--- RECORDS FOR THIS TASK Enclosed Below ---
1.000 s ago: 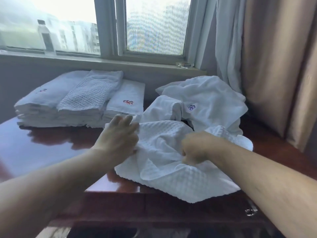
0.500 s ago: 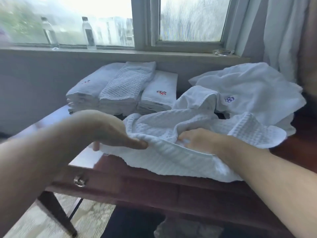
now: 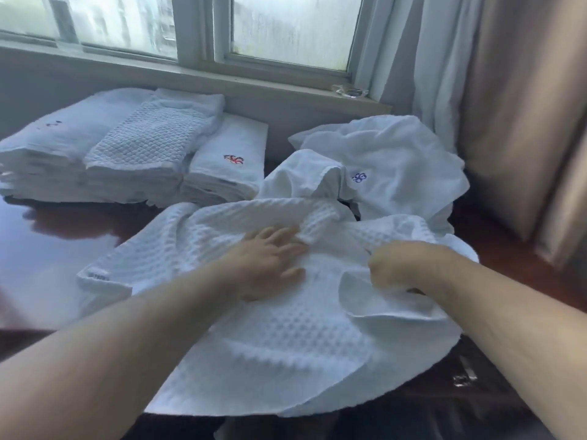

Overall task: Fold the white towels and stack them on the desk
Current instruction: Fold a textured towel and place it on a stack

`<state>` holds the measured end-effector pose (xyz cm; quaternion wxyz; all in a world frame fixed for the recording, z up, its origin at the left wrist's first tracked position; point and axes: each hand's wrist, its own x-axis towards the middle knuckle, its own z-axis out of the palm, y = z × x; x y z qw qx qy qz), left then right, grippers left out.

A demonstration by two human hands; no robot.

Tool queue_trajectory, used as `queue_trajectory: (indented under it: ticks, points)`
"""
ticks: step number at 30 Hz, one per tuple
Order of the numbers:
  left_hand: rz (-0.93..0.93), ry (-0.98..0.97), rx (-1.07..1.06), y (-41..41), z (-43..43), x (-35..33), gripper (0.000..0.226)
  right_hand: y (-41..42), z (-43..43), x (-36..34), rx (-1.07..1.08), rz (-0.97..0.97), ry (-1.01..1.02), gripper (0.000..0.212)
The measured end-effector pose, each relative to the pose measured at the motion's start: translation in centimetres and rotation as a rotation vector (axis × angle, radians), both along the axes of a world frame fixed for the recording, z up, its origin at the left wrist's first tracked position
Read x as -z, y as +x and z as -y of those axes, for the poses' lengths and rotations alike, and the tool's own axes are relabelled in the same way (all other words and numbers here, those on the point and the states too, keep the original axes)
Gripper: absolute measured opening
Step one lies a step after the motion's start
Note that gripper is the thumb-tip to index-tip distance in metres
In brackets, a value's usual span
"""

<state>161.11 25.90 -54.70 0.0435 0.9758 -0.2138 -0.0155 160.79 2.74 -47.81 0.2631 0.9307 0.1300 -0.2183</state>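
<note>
One waffle towel (image 3: 260, 338), left hand (image 3: 266, 265) flat on it, right hand (image 3: 403, 265) gripping it, seemingly three folded stacks (image 3: 133, 154) behind.

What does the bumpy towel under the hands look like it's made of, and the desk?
Waffle towel: soft woven fabric, likely cotton; a raised grid texture, matte, and it rumples. Desk: apparently dark reddish wood, glossy varnish; it mirrors the window light and the folded stack.

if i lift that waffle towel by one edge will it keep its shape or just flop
Probably flop: the waffle towel already lies in soft folds and bunches where the right hand grips it. It likely drags rather than slides, since its front edge droops over the desk edge. It looks light, wrinkling under the flat left hand.
</note>
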Motion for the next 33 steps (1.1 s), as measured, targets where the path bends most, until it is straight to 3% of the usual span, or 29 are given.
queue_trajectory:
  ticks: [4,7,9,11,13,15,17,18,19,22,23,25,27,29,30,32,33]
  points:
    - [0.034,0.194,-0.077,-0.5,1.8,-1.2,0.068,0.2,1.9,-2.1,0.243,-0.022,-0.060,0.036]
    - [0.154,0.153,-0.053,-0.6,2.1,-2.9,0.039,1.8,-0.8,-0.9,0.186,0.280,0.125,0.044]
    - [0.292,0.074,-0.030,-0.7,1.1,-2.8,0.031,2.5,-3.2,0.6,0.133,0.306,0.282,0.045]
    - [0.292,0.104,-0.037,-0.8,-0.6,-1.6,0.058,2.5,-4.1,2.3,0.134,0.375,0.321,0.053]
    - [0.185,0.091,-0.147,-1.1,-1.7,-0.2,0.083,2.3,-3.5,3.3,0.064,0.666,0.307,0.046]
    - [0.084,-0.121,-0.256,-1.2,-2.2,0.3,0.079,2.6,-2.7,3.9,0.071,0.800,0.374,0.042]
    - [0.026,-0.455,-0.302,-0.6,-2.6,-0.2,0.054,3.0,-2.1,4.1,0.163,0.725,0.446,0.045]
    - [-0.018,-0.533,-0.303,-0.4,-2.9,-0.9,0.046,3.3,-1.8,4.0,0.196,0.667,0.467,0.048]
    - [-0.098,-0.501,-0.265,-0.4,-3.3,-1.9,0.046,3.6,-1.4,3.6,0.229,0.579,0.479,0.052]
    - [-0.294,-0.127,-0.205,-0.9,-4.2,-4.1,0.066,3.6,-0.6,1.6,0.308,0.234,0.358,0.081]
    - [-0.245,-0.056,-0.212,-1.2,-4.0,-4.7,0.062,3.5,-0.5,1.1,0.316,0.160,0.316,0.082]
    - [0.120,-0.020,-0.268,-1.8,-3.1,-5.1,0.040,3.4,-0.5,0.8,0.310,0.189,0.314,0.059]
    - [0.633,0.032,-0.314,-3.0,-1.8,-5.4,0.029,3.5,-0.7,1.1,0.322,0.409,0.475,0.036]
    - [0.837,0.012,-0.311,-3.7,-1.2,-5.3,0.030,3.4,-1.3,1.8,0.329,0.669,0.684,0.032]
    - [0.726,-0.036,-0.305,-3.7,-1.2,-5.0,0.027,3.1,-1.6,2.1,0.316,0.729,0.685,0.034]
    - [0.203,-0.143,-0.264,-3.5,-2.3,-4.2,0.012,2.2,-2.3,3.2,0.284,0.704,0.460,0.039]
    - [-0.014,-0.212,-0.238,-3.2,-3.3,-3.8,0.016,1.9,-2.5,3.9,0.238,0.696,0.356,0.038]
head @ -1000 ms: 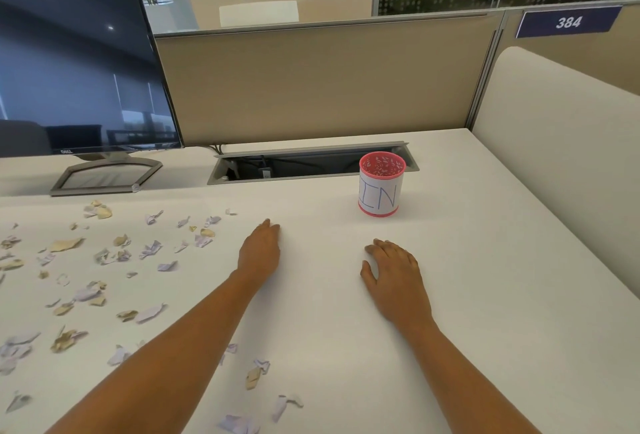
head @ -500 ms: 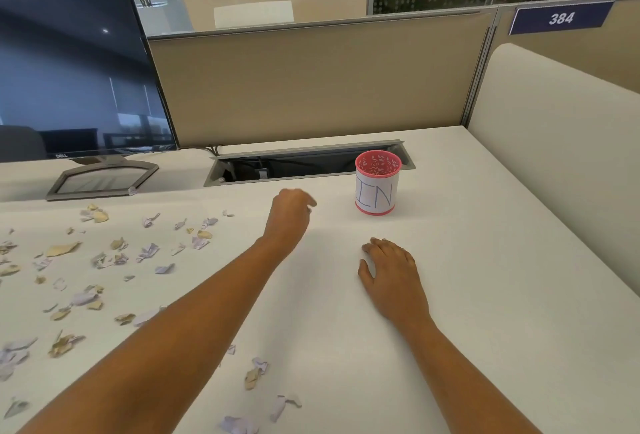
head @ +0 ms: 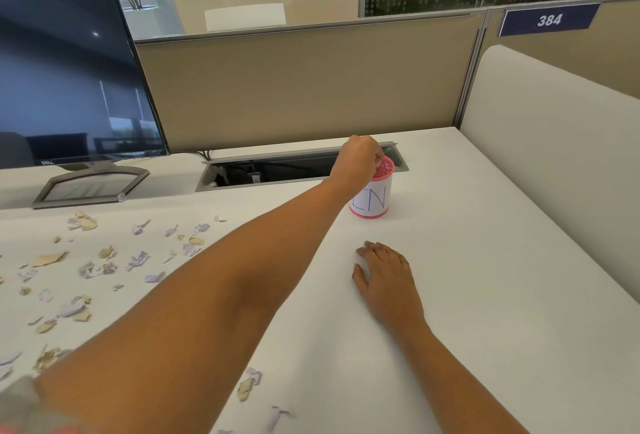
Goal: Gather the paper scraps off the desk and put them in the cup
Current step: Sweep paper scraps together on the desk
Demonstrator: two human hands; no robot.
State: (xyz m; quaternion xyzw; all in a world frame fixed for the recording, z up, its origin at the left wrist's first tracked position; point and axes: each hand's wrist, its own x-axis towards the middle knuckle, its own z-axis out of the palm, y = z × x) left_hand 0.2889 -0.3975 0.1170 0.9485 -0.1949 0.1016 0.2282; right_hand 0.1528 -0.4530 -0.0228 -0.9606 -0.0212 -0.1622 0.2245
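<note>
A pink-rimmed cup [head: 373,198] with a white label stands upright on the white desk [head: 485,277], in front of the cable slot. My left hand [head: 358,160] hovers over the cup's left rim, fingers curled downward in a pinch, with a small pale paper scrap at the fingertips. My right hand [head: 386,277] rests flat on the desk, nearer to me than the cup, holding nothing. Several lilac and tan paper scraps [head: 138,258] lie scattered over the left half of the desk, and a few more scraps [head: 247,387] lie near the front edge.
A dark monitor [head: 69,80] on a grey stand sits at the back left. An open cable slot [head: 270,170] runs along the back behind the cup. A tan partition closes the back, and a cream panel [head: 554,142] walls the right side.
My left hand lifted off the desk, curled its fingers and travelled right and back until it was over the cup. My right hand stayed flat in place.
</note>
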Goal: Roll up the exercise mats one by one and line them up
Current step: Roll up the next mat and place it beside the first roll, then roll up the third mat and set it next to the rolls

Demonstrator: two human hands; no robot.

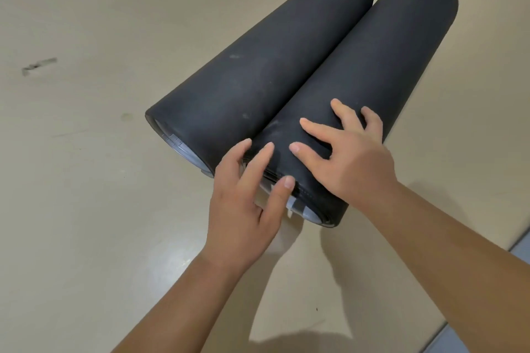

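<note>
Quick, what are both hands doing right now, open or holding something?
Left hand: open, fingers touching the near end of the right rolled mat.
Right hand: open, spread flat on top of that mat.

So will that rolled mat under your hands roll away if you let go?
It likely can't roll toward the other mat, which lies right against it. The opposite way it might: the rolled mat is round and the floor looks smooth. Its layered end may spring loose once the left hand and right hand lift.

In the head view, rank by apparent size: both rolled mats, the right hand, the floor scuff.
The touched mat and the other mat: alike, not ranked.
Then the right hand.
Smallest, the floor scuff.
</note>
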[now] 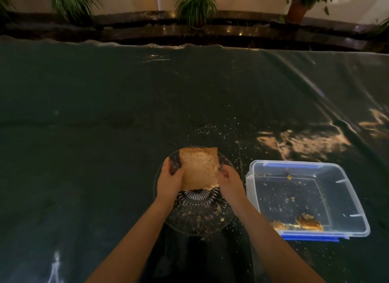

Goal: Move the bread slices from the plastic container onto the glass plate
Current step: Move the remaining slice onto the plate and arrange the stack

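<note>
We hold the bread with both hands over the far half of the plate, at lower centre of the frame. The left hand has its grip clamped on the bread's left edge, thumb on top; the right hand pinches the right edge, fingers closed on it. The bread looks like 1 slice from above, though we cannot tell whether more lie beneath it. Whether it already touches the glass or hangs just above it is also unclear.

We judge this to be the placing step: the bread is at the plate and only needs setting flat and releasing. The next move calls for lowering it gently, then opening both grips together so the soft slice does not tear or shed more crumbs.

The container sits just beside the plate, to the right on the dark worktop. It is nearly bare, with only broken bits along its near wall, so we judge little whole bread remains.
</note>
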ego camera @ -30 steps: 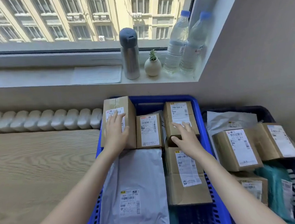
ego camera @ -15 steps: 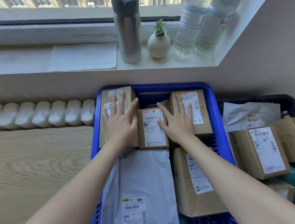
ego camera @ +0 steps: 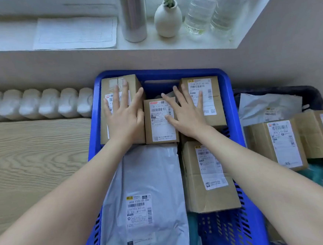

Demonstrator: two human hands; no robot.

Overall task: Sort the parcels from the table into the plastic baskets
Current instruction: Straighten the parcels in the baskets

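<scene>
A blue plastic basket stands against the wall, packed with parcels. My left hand lies flat, fingers spread, on a cardboard box at the basket's far left. My right hand lies flat across a small labelled box in the middle and a larger box at the far right. Nearer to me lie a grey mailer bag and another cardboard box. A dark basket to the right holds a white mailer and brown boxes.
A wooden table extends to the left of the blue basket, with a white radiator behind it. On the windowsill stand a steel flask, a small white vase, two water bottles and a paper sheet.
The view has tilted down and closer. My hands went from resting loosely on the far boxes to lying flat with spread fingers; my right hand shifted left onto the middle box.
</scene>
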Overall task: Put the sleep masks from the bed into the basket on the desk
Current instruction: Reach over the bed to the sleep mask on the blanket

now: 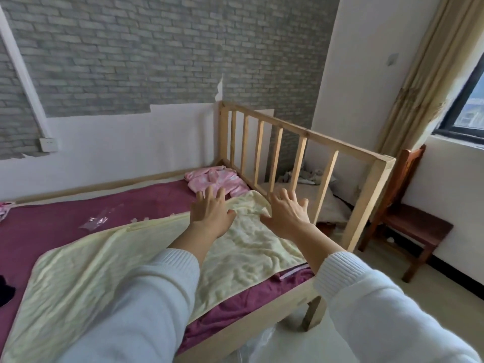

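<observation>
Bed (262,307): wooden frame, purple sheet, slatted rail (301,150) along the far right end. A pale yellow blanket (110,260) is spread over the near half, running from the near left corner up to the rail.

Pink patterned cloth (217,179) is bunched in the far right corner, touching the rail. It cannot be told whether this is a mask or a garment; no long axis can be read from the heap. A clear plastic wrapper (98,218) lies on the bare sheet toward the far edge, long axis running roughly toward the far right corner. Small pale scraps (140,219) sit just at the blanket's far edge. A pink item (4,209) is cut off at the far left edge; a dark item (6,290) is cut off at the left edge.

No sleep mask is identified with certainty. Basket and desk are out of view.

2 hands are held over the far right part of the blanket: left hand (210,209) and right hand (286,212), both with fingers spread apart, nothing held.

Judged step: searching, probably about to lift or smooth the blanket.

Risks: if the blanket is pulled quickly, masks hidden beneath could be flung off the near edge or through the rail slats. The pink cloth could be mistaken for a mask. The cut-off items at the left edge could be overlooked.
</observation>
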Action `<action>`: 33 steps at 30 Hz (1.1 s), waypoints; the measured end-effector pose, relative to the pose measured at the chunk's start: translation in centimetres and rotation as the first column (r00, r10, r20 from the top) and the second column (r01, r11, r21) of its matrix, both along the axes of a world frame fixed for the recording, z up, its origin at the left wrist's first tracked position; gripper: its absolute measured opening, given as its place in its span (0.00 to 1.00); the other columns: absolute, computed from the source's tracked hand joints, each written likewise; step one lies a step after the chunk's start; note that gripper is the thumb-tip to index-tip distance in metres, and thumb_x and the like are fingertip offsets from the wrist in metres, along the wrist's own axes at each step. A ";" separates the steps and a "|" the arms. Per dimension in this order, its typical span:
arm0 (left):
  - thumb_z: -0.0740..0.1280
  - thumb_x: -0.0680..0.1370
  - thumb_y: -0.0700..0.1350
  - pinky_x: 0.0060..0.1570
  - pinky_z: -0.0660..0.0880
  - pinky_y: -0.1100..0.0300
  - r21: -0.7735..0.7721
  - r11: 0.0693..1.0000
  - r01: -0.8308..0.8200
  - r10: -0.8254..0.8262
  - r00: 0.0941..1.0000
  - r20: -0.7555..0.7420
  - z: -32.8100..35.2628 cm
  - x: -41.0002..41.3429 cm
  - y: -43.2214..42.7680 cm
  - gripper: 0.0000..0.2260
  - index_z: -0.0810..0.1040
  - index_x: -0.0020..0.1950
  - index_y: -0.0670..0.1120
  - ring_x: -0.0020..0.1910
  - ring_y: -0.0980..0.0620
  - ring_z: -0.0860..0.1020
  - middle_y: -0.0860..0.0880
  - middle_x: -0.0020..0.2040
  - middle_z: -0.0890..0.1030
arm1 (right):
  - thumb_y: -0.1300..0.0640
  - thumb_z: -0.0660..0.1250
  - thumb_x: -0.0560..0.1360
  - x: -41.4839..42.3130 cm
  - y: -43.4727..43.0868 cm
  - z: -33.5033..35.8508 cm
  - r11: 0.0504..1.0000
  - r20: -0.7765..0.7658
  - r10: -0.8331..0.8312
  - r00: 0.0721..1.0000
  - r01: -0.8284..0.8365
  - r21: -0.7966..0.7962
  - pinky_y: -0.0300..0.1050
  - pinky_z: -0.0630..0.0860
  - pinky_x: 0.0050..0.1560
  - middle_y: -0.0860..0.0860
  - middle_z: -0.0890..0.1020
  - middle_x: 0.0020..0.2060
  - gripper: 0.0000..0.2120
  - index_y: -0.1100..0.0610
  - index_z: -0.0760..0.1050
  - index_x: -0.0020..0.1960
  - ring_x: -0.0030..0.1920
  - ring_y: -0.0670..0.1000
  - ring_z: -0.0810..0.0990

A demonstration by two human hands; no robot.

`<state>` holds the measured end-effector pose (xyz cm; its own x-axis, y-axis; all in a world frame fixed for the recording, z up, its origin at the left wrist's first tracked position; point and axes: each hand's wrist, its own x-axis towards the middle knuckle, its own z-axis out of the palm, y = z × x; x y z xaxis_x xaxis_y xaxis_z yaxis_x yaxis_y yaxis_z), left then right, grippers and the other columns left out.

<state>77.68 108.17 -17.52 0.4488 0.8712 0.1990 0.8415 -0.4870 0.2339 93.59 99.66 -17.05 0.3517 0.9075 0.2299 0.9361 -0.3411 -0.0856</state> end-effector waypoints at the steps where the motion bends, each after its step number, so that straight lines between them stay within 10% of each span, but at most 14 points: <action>1: 0.61 0.76 0.56 0.61 0.67 0.44 -0.020 1.000 -0.017 0.017 1.000 0.010 -0.8 1.3 2.0 0.27 0.61 0.72 0.49 0.68 0.39 0.63 0.43 0.72 0.64 | 0.41 0.63 0.73 1.4 2.2 -0.7 1.000 -0.003 0.007 1.000 -0.007 -0.018 0.67 0.60 0.67 0.55 0.67 0.68 0.30 0.55 0.63 0.70 0.70 0.58 0.62; 21: 0.58 0.78 0.53 0.58 0.70 0.48 -0.516 0.842 -0.158 0.057 0.977 -0.207 -29.7 9.2 35.4 0.25 0.61 0.73 0.46 0.67 0.41 0.65 0.43 0.71 0.66 | 0.41 0.59 0.74 12.0 36.4 -28.2 0.844 -0.251 -0.060 0.966 -0.085 -0.530 0.58 0.63 0.66 0.53 0.66 0.71 0.30 0.55 0.63 0.71 0.70 0.56 0.63; 33: 0.59 0.79 0.48 0.62 0.70 0.49 -0.734 0.656 -0.175 0.182 0.981 -0.071 -43.7 12.9 42.4 0.25 0.60 0.76 0.46 0.70 0.43 0.64 0.44 0.73 0.66 | 0.45 0.60 0.75 15.1 47.4 -41.6 0.753 -0.434 -0.191 0.881 -0.152 -0.640 0.57 0.64 0.64 0.53 0.72 0.66 0.25 0.55 0.64 0.69 0.66 0.55 0.68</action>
<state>90.58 150.54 -61.22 0.2705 0.7987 -0.5375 0.8901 0.0052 0.4556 108.67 147.08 -58.62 0.2751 0.7611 -0.5874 0.8379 -0.4894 -0.2418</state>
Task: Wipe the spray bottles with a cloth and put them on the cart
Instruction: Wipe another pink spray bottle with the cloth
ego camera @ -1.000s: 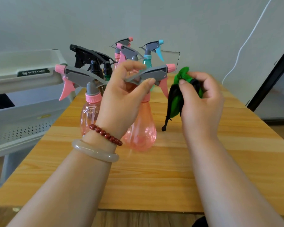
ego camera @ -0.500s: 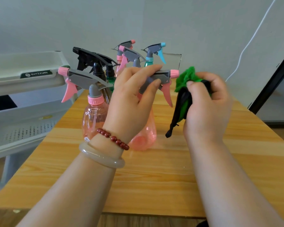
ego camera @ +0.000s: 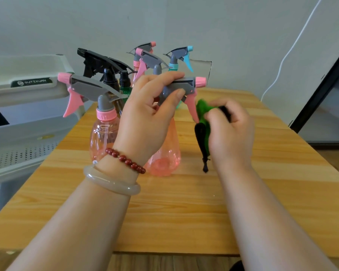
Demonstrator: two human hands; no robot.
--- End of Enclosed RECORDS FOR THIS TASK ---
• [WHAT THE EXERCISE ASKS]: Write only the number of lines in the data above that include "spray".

• [RESPONSE]: 2